THE PROBLEM
Starting at the line that contains "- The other", reproduce only the lines through the end of the data, exactly, including both the first and the last; skip the pictures.

SUPPLIED RECORDS
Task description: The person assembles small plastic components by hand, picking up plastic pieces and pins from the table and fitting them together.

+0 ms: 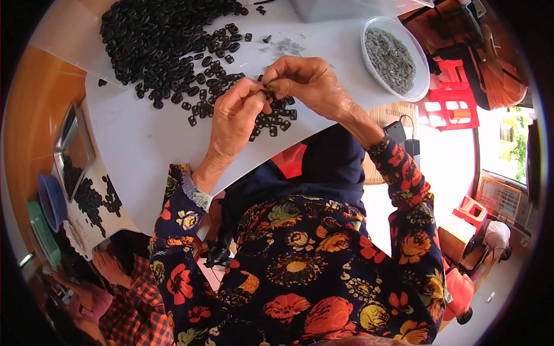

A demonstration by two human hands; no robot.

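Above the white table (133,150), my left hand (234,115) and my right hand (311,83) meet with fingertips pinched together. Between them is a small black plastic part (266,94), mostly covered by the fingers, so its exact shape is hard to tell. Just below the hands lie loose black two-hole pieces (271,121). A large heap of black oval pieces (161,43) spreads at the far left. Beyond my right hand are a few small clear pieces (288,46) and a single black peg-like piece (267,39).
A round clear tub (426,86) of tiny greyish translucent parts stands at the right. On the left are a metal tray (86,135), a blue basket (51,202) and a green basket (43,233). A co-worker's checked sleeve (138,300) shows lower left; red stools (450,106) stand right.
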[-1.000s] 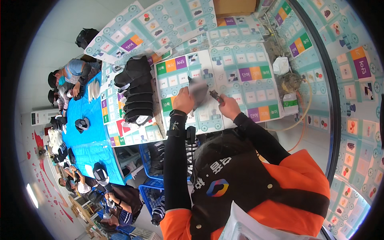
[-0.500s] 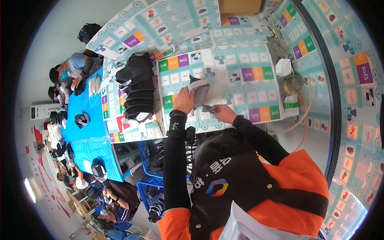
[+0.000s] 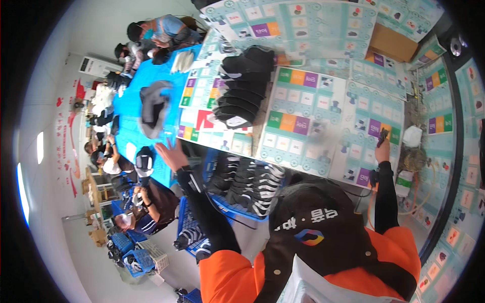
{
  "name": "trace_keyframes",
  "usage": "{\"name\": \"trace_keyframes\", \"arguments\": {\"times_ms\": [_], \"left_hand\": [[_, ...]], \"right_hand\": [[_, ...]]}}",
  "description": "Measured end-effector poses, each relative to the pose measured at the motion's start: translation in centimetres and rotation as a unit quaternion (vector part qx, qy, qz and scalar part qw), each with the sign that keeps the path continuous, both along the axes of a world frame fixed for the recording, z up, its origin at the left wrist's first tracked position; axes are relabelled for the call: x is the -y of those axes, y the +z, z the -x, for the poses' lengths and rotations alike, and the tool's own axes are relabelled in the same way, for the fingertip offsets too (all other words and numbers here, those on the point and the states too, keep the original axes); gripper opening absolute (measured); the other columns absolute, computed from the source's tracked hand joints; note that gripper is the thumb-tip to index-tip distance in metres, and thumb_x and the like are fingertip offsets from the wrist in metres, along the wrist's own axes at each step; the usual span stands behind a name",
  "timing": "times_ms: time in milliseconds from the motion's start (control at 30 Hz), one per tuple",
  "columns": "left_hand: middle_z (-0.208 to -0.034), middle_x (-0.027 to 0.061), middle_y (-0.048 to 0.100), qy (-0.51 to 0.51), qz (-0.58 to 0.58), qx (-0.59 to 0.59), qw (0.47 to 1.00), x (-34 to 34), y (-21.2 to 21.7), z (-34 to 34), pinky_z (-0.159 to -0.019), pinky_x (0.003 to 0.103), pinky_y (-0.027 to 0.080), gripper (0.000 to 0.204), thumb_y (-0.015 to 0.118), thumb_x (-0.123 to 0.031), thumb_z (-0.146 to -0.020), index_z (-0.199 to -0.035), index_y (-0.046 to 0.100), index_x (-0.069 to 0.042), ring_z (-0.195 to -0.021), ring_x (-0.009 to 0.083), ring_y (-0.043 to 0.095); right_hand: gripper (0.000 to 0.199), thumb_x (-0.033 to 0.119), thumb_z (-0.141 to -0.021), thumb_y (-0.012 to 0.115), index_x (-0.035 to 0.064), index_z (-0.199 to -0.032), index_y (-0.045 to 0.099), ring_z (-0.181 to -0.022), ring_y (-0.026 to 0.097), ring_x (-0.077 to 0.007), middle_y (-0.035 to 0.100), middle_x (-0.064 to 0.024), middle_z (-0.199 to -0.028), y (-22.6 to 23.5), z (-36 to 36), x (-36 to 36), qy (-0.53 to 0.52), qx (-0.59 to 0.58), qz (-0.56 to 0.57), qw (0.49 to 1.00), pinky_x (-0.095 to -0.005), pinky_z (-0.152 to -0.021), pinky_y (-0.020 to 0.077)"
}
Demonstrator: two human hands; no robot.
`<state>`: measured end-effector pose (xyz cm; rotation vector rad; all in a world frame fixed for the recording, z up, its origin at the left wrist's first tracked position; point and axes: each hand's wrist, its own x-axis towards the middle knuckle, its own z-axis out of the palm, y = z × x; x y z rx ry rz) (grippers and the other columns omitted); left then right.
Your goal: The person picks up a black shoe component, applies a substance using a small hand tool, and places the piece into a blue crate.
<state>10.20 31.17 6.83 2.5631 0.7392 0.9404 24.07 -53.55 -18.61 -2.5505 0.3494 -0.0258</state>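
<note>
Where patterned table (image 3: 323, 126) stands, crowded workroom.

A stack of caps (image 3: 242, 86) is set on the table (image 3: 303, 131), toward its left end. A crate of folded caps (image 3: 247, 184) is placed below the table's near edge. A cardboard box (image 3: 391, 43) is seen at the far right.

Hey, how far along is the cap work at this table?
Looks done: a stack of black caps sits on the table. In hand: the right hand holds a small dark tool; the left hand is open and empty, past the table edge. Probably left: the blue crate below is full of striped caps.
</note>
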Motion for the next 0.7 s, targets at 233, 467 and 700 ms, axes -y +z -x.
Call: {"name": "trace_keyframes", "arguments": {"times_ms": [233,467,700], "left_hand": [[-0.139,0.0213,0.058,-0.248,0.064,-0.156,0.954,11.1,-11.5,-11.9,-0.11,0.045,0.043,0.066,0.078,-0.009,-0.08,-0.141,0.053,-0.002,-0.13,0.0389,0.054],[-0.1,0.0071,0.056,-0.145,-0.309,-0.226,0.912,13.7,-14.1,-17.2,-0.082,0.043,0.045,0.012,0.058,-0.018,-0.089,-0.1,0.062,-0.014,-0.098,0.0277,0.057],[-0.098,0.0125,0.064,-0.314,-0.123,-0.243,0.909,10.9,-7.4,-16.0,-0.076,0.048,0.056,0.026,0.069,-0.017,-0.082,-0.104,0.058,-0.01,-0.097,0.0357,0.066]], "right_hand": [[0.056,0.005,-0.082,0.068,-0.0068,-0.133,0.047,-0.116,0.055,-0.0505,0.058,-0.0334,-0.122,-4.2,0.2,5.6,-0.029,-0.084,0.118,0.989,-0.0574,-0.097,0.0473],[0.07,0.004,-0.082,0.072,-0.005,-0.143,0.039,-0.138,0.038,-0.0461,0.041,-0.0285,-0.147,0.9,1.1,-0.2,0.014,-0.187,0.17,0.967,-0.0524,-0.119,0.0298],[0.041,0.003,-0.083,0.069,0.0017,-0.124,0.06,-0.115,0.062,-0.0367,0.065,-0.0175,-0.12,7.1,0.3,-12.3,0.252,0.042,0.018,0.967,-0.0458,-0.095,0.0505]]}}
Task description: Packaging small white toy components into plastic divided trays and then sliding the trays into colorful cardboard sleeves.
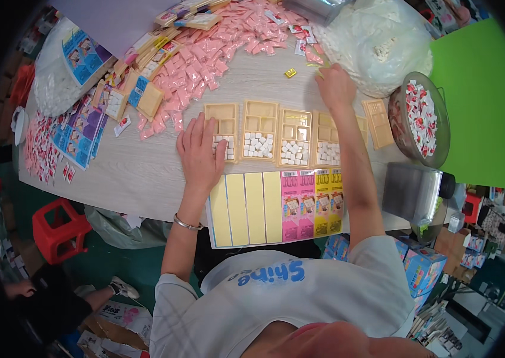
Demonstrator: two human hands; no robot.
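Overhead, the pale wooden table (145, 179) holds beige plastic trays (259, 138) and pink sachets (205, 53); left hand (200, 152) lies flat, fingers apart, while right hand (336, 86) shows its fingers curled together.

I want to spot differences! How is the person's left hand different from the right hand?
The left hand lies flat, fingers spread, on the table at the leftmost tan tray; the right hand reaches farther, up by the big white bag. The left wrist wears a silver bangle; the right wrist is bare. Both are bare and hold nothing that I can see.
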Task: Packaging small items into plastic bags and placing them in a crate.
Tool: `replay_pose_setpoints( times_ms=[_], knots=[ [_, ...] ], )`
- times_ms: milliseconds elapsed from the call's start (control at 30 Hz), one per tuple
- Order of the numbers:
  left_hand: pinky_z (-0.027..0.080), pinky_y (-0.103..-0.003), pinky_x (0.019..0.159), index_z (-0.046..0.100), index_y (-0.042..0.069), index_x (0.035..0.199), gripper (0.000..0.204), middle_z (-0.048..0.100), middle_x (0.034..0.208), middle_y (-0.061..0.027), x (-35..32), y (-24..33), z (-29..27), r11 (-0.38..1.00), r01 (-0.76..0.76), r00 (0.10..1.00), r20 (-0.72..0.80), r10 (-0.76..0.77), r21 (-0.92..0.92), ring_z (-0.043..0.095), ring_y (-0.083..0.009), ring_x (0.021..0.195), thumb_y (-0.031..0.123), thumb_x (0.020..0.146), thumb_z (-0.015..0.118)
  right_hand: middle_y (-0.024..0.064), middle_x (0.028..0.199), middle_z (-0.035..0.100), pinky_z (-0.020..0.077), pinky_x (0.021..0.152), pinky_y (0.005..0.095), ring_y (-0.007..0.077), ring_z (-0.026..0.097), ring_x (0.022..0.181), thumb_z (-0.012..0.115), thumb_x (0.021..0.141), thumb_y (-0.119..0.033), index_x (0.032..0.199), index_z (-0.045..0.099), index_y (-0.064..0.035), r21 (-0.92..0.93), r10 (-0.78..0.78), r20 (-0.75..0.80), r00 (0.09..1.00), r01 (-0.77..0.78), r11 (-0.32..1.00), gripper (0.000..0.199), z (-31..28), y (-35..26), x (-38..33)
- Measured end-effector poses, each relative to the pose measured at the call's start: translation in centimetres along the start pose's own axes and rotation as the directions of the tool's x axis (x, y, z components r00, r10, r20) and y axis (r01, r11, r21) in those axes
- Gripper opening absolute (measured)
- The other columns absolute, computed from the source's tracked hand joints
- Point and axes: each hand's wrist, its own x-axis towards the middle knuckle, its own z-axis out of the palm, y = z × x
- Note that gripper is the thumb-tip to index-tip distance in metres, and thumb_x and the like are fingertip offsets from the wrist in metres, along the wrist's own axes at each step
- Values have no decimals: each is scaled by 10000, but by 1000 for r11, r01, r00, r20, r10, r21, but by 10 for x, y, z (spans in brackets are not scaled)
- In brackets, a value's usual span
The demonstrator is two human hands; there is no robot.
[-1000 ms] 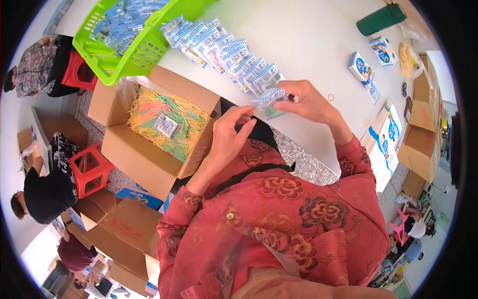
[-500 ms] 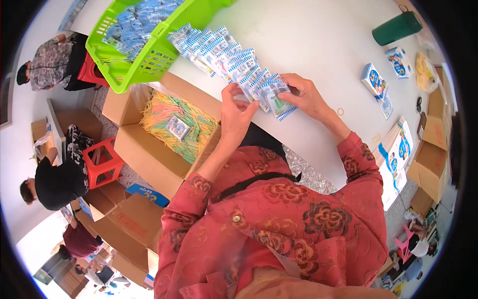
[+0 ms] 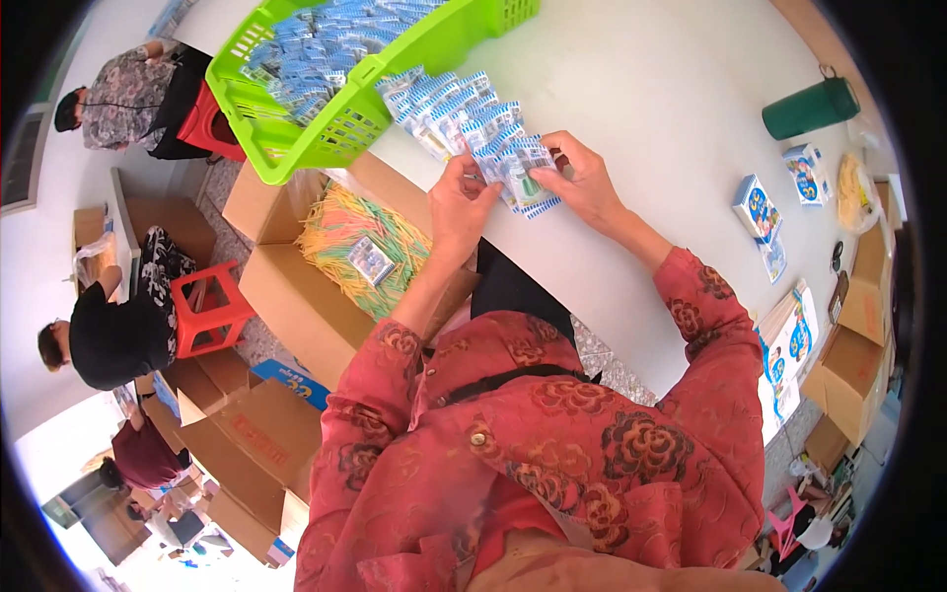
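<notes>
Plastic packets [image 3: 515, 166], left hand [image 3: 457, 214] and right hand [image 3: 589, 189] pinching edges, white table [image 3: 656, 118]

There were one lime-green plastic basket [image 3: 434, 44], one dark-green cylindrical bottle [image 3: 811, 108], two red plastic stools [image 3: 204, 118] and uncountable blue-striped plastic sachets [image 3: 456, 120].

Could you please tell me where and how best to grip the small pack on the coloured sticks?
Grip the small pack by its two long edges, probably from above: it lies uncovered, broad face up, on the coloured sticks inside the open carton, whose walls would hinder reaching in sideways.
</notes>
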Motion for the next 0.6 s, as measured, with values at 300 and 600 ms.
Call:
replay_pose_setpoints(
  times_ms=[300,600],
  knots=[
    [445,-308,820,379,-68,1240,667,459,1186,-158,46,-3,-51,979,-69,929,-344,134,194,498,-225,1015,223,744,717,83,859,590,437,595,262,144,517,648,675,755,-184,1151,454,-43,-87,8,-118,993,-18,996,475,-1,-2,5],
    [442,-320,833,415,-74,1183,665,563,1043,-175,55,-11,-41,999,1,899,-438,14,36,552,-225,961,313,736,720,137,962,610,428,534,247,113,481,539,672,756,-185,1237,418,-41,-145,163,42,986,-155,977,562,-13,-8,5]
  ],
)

SOLUTION
- The other columns absolute, computed from the source's tracked hand joints
- Point and axes: each hand's wrist, its own x-axis towards the middle knuckle, its own z-axis out of the palm, y = z × x
- Note that gripper is the thumb-tip to index-tip distance in metres, and thumb_x and the like are fingertip offsets from the wrist in metres, along the wrist's own axes at each step
- Values have no decimals: each is scaled by 10000, but by 1000 for r11, r01, r00, r20, r10, r21, but by 10 for x, y, z (spans in brackets are not scaled)
- In brackets, a value's usual span
The demonstrator is two human hands; there is no robot.
[-1000 ms] 
[-500 ms] 
[+0 ms] 
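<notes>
Plastic packets [image 3: 515, 166], left hand [image 3: 457, 214] and right hand [image 3: 589, 189] pinching edges, white table [image 3: 656, 118]

There were one lime-green plastic basket [image 3: 434, 44], one dark-green cylindrical bottle [image 3: 811, 108], two red plastic stools [image 3: 204, 118] and uncountable blue-striped plastic sachets [image 3: 456, 120].

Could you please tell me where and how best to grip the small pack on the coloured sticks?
Grip the small pack by its two long edges, probably from above: it lies uncovered, broad face up, on the coloured sticks inside the open carton, whose walls would hinder reaching in sideways.
</notes>
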Motion for the next 0.6 s, as measured, with values at 300 and 600 ms.
Call:
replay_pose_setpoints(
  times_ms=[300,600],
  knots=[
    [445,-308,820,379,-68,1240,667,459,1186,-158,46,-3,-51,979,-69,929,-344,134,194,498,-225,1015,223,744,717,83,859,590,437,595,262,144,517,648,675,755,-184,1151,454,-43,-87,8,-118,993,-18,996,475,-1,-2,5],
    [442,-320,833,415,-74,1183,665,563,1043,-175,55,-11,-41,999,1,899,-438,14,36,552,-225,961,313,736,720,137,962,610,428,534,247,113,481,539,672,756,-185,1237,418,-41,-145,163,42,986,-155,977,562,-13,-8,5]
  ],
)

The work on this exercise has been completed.